Another way to think about the “in Christ” way of hearing is how the Hebrews writer speaks of having come to a heavenly city and a great assembly. Sadly, the typical translation loses what everyone in the ancient near east understood about all-encompassing plaza (pan-agora) in verses 22 – 23 of chapter 12. Fortunately, you can still imagine it a little if you have ever been to a large plaza or open square of an older city. There are still plenty in Europe. These areas served as the daily marketplace where one would find all their needs met for life in their city. People hung out there, shopped there, got news there, and so on. The Greek term for this is agora.
When John Cassian reported what he discovered about understanding the Bible, the level typically hidden from sight involves shopping at the “other marketplace”. The Greek word for other is allos. In Luke 24, when Jesus explained the Scriptures, He set forth the reality of this “allos agora”.
What is found there, strangely matches that “slain, yet standing” picture we saw from Revelation 5:6. In Luke 24, Jesus uses the words “suffering and glory” to describe these two legs of the trajectory. In reading Philippians 2:5-11, you might recognize the same trajectory that is supposed to be our only regulating mindset. If the word allegory, (allos + agora), has too much baggage for you, switch to “other market”.
As Jesus said in Luke 24, what you see there is centered on His suffering and glory, which is not some random phrase to describe our modern idea of “types and shadows”, but expressive of a dying-living trajectory impregnated into the warp and woof of the Hebrew Scriptures. It is as if some Ancient Sower aforetime has seeded the field of history before we encounter it. So, it is.
Seeds are living, yet must die first. If you are united with the seed, the composition of its matrix sprouts up into a risen reality. This is why there is the fourth level, and why it is called anagocial. The meaning of anagogocial is simply this: “up in a completing sense” coupled with the idea of “being led or brought.” Every time you are exposed to the reality of Christ crucified as the Source for the Hebrew Scriptures, there is the very real possibility of enjoying your present union with the same Christ! This is why we are to set our hearts above where you have been raised with Christ (Colossians 3:1).
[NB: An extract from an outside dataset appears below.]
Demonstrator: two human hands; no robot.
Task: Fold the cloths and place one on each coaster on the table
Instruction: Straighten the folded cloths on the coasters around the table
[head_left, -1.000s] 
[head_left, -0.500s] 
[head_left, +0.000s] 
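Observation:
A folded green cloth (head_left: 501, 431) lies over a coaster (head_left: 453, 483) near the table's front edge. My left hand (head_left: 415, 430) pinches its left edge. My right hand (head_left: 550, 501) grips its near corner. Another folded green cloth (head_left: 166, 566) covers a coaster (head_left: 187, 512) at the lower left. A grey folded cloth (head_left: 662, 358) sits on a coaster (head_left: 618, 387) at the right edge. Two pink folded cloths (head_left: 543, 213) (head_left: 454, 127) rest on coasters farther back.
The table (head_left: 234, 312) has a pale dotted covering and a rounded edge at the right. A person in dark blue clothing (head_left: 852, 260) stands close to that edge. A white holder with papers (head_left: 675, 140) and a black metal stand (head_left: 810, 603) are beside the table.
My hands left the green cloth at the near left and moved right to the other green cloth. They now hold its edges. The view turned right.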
This is the reality of the New Covenant described in Jeremiah 31:31-34. You can learn His Torah-Instruction yourself from the heart. It is His anointing that directly teaches (1 John 2:27). There really is no need for me to teach you when you are properly aligned as a branch and plugged into Christ, the Living Sap. It is simple (2 Corinthians 11:3). He is the Source! Hear Him! Go and make learners of Him.